The above-described fuel supply system configuration diagram of FIG. 8 can be applied as it is to a fuel injection control device for an internal combustion engine to which the present invention is applied.
The configuration of ECU 60, which is an electronic control unit, of the fuel injection control apparatus according to Embodiment 1 of the present invention will be described below with reference to the block diagram of FIG.
In FIG. 1, the fuel injection valve control means 101 is an engine operation such as an intake air flow rate detected by an air flow sensor 65, an engine speed detected by a rotational speed sensor 62, and a fuel pressure PR in a pressure accumulating chamber 50 detected by a fuel pressure sensor 61. Based on the state, the fuel injection amount at which the air-fuel ratio detected by the air-fuel ratio sensor 66 disposed in the exhaust pipe becomes a preset target air-fuel ratio according to the engine operating state is calculated, and from # 1 cylinder to # 4 The cylinder fuel injection valves 51 are independently driven and controlled.

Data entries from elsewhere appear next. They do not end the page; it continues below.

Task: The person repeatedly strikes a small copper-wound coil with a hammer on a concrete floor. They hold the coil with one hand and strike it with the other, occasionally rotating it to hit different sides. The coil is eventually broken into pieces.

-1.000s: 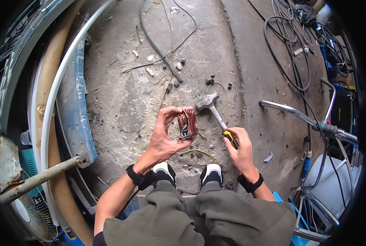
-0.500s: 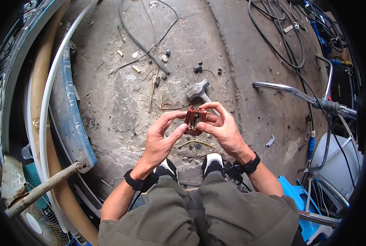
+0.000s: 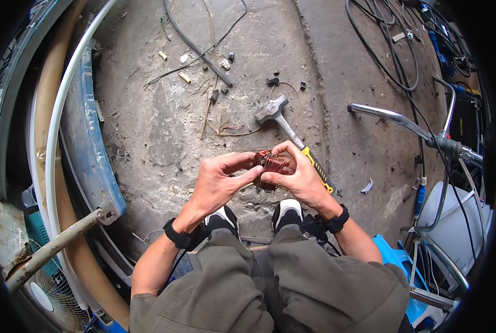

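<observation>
Between my hands, above the floor in front of my knees, is a small copper wire coil (image 3: 270, 162) with reddish-brown windings. My left hand (image 3: 219, 180) grips its left side with thumb and fingers. On the coil's right side, my right hand (image 3: 299, 176) pinches it the same way, its fingertips partly behind the windings. A hammer (image 3: 272, 110) with a grey head lies on the floor beyond my hands. Its yellow and black handle (image 3: 318, 169) runs past the right hand.
Cables and small black bits litter the concrete floor (image 3: 164, 111). Long curved panels and a cardboard tube (image 3: 51, 122) stand at left, near a fan (image 3: 51, 302). A chrome tubular frame (image 3: 395, 117) and a blue plastic stool (image 3: 395, 255) are at right.
The coil has been turned in my hands, so its windings now face up differently. My view has shifted slightly, and more of the hammer's handle shows beside my right hand.
</observation>
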The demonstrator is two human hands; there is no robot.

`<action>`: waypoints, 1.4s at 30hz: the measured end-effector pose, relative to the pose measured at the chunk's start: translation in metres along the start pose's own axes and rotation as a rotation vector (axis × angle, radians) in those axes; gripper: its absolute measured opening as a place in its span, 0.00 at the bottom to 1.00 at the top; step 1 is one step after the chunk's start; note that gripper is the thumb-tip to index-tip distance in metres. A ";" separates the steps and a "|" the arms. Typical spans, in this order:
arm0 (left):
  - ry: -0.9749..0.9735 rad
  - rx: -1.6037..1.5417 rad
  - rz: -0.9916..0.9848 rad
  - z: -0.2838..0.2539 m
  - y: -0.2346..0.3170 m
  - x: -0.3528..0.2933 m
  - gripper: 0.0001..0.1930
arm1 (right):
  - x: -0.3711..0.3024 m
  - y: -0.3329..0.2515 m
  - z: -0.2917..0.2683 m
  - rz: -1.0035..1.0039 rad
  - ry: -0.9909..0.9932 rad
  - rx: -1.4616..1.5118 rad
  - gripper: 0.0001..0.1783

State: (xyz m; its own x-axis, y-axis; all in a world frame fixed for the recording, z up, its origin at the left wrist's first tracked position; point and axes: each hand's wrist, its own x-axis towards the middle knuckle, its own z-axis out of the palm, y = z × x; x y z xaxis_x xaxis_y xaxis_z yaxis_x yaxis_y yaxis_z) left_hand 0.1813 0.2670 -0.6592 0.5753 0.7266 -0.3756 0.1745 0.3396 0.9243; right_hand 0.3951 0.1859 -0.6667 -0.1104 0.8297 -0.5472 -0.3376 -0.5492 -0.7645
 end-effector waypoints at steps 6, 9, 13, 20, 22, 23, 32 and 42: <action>-0.074 0.241 -0.001 -0.002 -0.001 0.002 0.19 | -0.004 0.009 0.001 -0.032 0.026 -0.044 0.28; -0.053 0.197 0.025 0.003 -0.004 -0.002 0.19 | -0.009 0.005 -0.001 -0.022 0.036 -0.050 0.30; -0.043 0.035 0.049 0.002 -0.013 -0.004 0.18 | -0.013 -0.007 -0.008 -0.088 0.027 -0.102 0.36; 0.045 0.226 0.333 0.014 -0.003 0.001 0.21 | -0.011 -0.001 -0.011 -0.044 0.001 0.113 0.29; 0.069 0.297 0.338 0.014 0.002 0.001 0.18 | -0.008 0.008 -0.011 -0.032 0.018 0.175 0.27; 0.082 0.265 0.305 0.015 0.000 0.002 0.18 | -0.006 0.012 -0.010 -0.026 0.027 0.206 0.27; 0.177 -0.035 0.073 0.012 -0.021 0.004 0.14 | -0.009 0.004 0.000 0.012 -0.007 0.089 0.29; -0.074 -0.365 -0.112 0.003 -0.025 -0.001 0.25 | -0.011 -0.003 -0.009 -0.237 0.026 -0.372 0.42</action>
State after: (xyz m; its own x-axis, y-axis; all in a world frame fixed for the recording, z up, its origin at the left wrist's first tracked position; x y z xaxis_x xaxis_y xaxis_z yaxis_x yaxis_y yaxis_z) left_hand 0.1788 0.2562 -0.6821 0.6275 0.6325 -0.4541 -0.0489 0.6140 0.7878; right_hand 0.4053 0.1780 -0.6615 -0.0456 0.9367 -0.3470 0.0096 -0.3470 -0.9378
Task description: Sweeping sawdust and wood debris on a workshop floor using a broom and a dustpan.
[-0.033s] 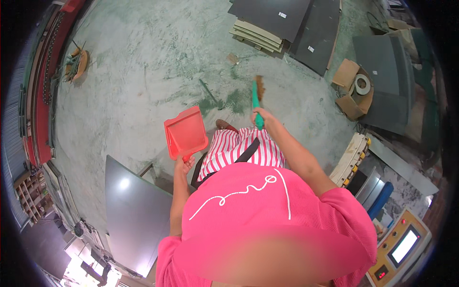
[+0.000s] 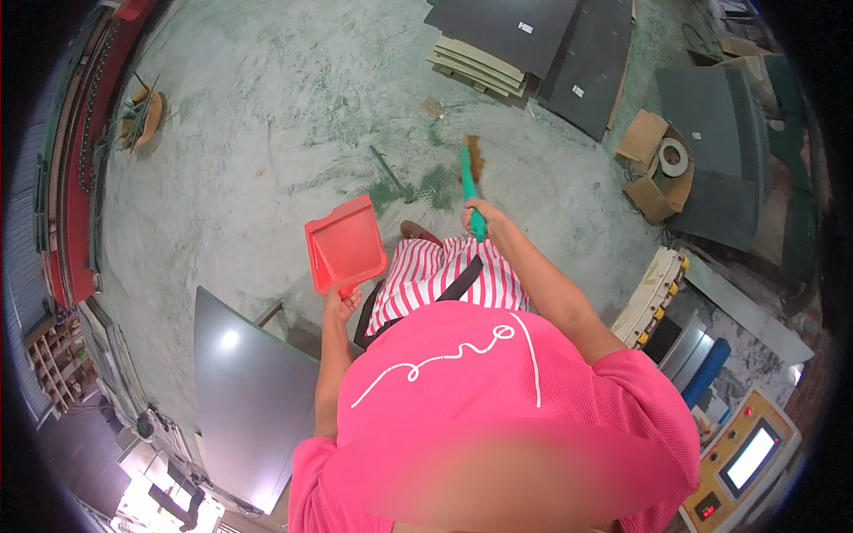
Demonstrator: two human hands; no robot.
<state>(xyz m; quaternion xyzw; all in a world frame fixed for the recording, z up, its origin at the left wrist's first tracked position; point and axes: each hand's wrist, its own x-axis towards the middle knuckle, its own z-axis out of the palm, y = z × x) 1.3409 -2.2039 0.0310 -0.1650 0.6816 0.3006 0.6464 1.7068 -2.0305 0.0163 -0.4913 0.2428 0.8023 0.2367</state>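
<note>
My left hand [image 2: 343, 305] is closed round the short handle of a red dustpan [image 2: 349, 244], whose wide mouth points away from me. In my right hand [image 2: 488, 218] is a hand brush [image 2: 469, 176] with a green handle and brown bristles. The bristles face right, and the brush is held out ahead of my striped trousers. I cannot tell whether they touch the floor. Between dustpan and brush, a thin dark strip [image 2: 388, 169] lies on the dusty floor beside green patches. A small brown scrap [image 2: 433, 108] lies farther off.
Dark sheets on stacked boards [image 2: 480, 71] stand ahead. To the right are an open cardboard box [image 2: 653, 195] with a white roll and a control panel [image 2: 742, 457]. A grey sheet [image 2: 249, 382] lies at my left, and an orange container [image 2: 151, 120] stands far left.
The brush and my right hand have shifted slightly to the left. My left hand and the dustpan stay in about the same place.
</note>
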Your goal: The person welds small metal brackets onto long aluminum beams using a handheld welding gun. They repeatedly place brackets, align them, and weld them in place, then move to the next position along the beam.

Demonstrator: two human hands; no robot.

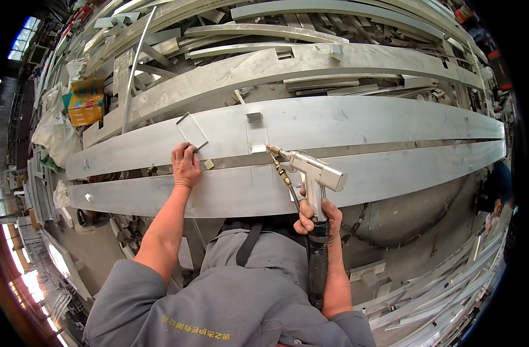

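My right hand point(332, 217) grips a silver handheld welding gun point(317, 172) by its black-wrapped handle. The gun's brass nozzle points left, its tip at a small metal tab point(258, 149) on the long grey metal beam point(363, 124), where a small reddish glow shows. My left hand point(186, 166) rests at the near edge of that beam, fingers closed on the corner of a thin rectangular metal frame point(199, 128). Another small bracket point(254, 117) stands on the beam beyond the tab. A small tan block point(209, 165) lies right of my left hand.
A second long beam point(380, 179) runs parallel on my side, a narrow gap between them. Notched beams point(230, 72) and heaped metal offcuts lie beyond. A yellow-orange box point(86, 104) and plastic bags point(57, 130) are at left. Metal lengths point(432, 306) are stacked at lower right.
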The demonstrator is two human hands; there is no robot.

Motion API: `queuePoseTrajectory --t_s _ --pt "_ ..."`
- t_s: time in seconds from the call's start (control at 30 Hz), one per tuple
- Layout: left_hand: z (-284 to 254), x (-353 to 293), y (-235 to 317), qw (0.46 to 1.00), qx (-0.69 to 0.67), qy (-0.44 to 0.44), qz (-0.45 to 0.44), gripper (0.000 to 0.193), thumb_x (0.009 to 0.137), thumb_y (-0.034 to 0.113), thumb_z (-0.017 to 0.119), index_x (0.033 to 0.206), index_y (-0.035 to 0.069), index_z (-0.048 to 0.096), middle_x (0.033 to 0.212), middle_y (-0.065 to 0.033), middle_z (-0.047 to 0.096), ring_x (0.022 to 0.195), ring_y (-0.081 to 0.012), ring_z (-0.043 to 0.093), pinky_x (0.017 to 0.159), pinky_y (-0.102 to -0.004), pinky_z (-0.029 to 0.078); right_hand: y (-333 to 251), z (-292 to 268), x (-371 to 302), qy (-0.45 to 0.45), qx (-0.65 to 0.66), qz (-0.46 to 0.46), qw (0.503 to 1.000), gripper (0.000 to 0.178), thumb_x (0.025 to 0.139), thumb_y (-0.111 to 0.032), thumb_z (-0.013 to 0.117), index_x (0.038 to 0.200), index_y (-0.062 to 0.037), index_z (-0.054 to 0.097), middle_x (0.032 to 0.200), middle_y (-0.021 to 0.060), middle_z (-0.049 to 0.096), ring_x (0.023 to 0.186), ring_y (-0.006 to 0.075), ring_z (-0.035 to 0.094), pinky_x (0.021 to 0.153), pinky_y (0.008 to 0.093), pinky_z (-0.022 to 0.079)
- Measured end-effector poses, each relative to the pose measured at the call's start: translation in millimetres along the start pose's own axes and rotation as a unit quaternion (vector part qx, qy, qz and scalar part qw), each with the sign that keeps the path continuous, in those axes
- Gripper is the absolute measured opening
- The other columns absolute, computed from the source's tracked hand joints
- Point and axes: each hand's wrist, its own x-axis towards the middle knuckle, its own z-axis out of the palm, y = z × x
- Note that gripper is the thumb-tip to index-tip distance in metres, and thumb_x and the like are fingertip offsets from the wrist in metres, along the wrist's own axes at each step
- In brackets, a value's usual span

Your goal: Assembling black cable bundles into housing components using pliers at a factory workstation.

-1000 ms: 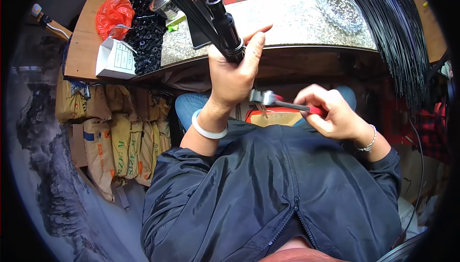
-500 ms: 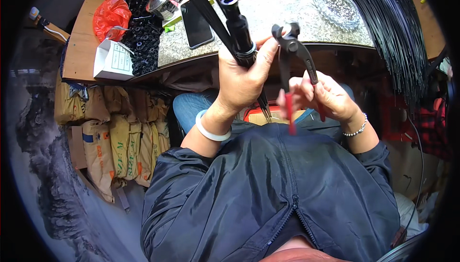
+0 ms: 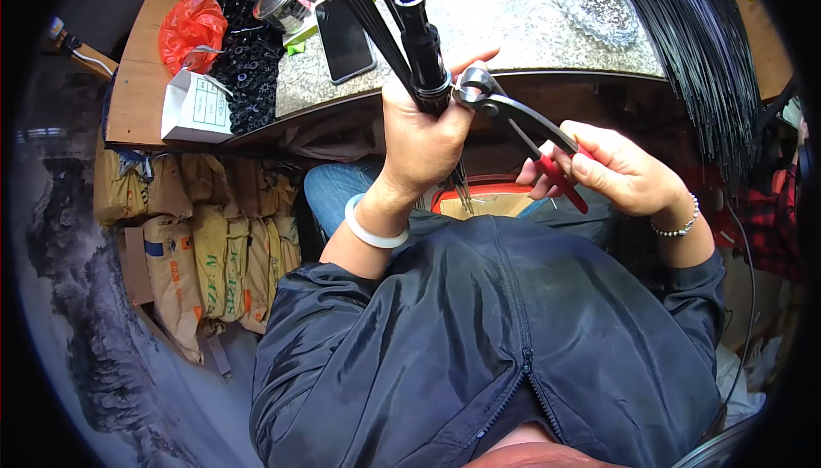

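My left hand [image 3: 419,145] is wrapped round a black umbrella frame [image 3: 420,49], a tube with a hollow upper end and thin ribs beside it. The frame stands tilted, its ribs fanning up to the left and their thin lower ends showing below my hand. My right hand [image 3: 623,175] grips the red handles of a pair of pincers [image 3: 519,117]. The dark pincer head is at the ring on the frame, beside my left thumb. Whether the jaws bite on anything there is too small to tell.
Behind my hands is a table with a speckled top [image 3: 513,23]. On it are a phone [image 3: 345,40], a glass dish [image 3: 600,10], a clear lidded jar [image 3: 282,6], a red bag [image 3: 190,30] and a white box [image 3: 197,109]. Long black rods [image 3: 701,57] overhang its right edge.
The pincers have swung left and down, their head now against the frame's ring and their handles closer together. My right hand has shifted right and lower. My left hand keeps hold of the frame.
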Motion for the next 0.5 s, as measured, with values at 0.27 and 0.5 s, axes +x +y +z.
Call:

  The fuel pressure control means 105 determines the target fuel pressure PO based on the engine operating state such as the engine speed detected by the rotational speed sensor 62 and the depression amount of the accelerator pedal 63 detected by the accelerator position sensor 64, and is also detected by the fuel pressure sensor 61. The opening / closing timing of the discharge amount control valve 10 is feedback-controlled so that the fuel pressure PR in the accumulator 50 to coincide with the target fuel pressure PO.

  The compulsory fuel injection control means 102 monitors the fuel cut control state of the fuel injection valve control means 101, and when the fuel injection valve control means 101 is in the fuel cut control, the fuel injection control means 102 detects the inside of the pressure accumulation chamber 50 detected by the fuel pressure sensor 61. The fuel pressure PR is a predetermined pressure state (a state where the fuel pressure PR exceeds a predetermined high pressure value, a fuel pressure deviation between the fuel pressure PR and the target fuel pressure PO exceeds a predetermined deviation, and the fuel pressure PR is the target fuel pressure PO. On the contrary, it is determined whether or not a state showing a predetermined ascending behavior is reached.

Here, when the fuel cut control is being performed and the fuel pressure PR is in a predetermined pressure state, the forced fuel injection control unit 102 instructs the fuel injection valve control unit 101 to forcibly drive the fuel injection valve 51. In addition, when the fuel injection valve control means 101 receives a forced drive command for the fuel injection valve 51, the # 1 cylinder, which is, for example, half of the total number of cylinders among the fuel injection valves 51 of # 1 to # 4 cylinders. Only the fuel injection valve 51 disposed in the # 4 cylinder is forcibly driven.
Further, the fuel injection amount is set such that the air-fuel ratio in the cylinder in which the fuel injection valve 51 is forcibly driven is close to the theoretical air-fuel ratio.

  The forced fuel injection control means 102 instructs the ignition timing control means 103 to change the ignition timing of the cylinder in which the fuel injection valve 51 is forcibly driven to a retarded side from the normal timing, and the commanded ignition timing. Thus, the ignition coil 104 is driven.

Next, the control operation of the forced fuel injection control means 102 will be described with reference to the flowchart of FIG.
First, in step S101, the fuel pressure PR in the pressure accumulation chamber 50 detected by the fuel pressure sensor 61 is read.
In step 102, it is determined whether or not fuel cut control by the fuel injection valve control means 101 is in progress.
If NO is determined in step S102 (if fuel cut control is not being performed), the process proceeds to step S107, the forced drive permission flag of the fuel injection valve 51 is reset to F = 0, and the process proceeds to step S108 to read this time. The fuel pressure PR is stored in the memory PROLD of the control device, and the process is exited.

  On the other hand, if YES is determined in step S102 (when fuel cut control is being performed), the process proceeds to step S103, the target fuel pressure PO determined by the fuel pressure control means 105 is read, and the process proceeds to the next step S104.

In step S104, it is determined whether or not the fuel pressure PR read in step S101 exceeds a predetermined high pressure value P1.
If YES is determined in step S104 (PR> P1), the process proceeds to step S109 to set the forcible drive permission flag of the fuel injection valve 51 to F = 1, and the process proceeds to step S108 to read the fuel pressure PR read this time. Is stored in the memory PROD of the control device, and the process is exited. On the other hand, when it is NO determination (PR <= P1) in step S104, it progresses to step S105.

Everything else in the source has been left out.